Desde lejos

Una sentencia piadosa

No sé si han seguido el lamentable caso de Mourat Mortabit. Este joven marroquí, que ahora tiene 23 años, fue agredido en 2007 por cuatro tipos que estuvieron a punto de matarle. Mortabit estaba con su novia en el coche en el descampado al que solían ir, cuando Francisco Quesada, Sergio Laguna, Iván Curto y Jorge Hernández le atacaron con una terrible violencia, golpeándole con porras y puños americanos, especialmente en la cabeza, mientras se gritaban unos a otros: "¡Mátalo!".

Mortabit estuvo un mes en coma, a punto de fallecer. Las lesiones fueron tan graves, que todavía ahora camina con muletas, sufre parálisis en parte del cuerpo, padece ataques de epilepsia y soporta dolores de cabeza permanentes.
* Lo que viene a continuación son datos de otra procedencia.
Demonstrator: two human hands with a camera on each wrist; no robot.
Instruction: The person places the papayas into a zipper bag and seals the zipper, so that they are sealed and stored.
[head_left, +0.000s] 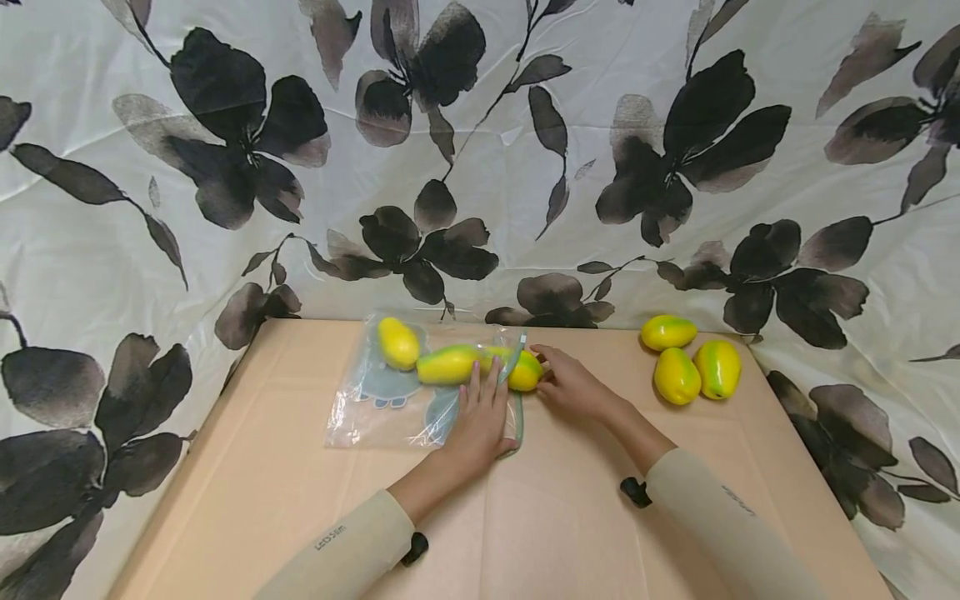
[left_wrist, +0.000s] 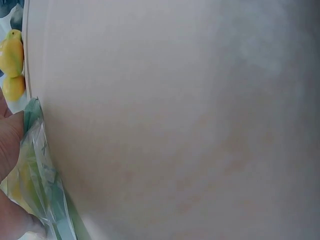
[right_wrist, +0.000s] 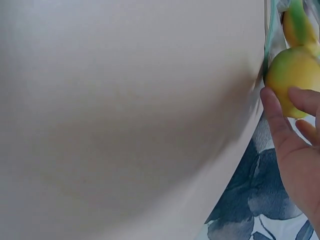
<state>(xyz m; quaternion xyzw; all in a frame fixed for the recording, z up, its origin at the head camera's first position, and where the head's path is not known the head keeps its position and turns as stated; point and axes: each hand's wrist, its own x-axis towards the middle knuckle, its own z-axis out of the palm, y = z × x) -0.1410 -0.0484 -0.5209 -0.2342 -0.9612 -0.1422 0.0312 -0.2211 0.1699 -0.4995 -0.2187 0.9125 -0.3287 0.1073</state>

Los agresores fueron pronto detenidos. Se demostró que al menos tres de ellos eran miembros de grupos neonazis. Laguna incluso había participado en un programa de TVE defendiendo esa ideología. Después del crimen, los cuatro acudieron a un conocido bar en las cercanías del Bernabéu donde suelen reunirse las gentes de su calaña para disponer de una coartada.

La semana pasada, la Audiencia Provincial de Madrid condenó a cada uno de ellos a diez años por homicidio en grado de tentativa. A pesar de que su pertenencia a los movimientos de extrema derecha quedó demostrada en el juicio, el tribunal decidió no aplicar la agravante para este tipo de delitos prevista en el Código Penal por "cometer el delito por motivos racistas u otra clase de discriminación referente a la ideología, religión o creencias de la víctima, la etnia, raza a o nación a la que pertenezca". Qué bonito, ¿verdad? ¡Qué tribunal tan piadoso!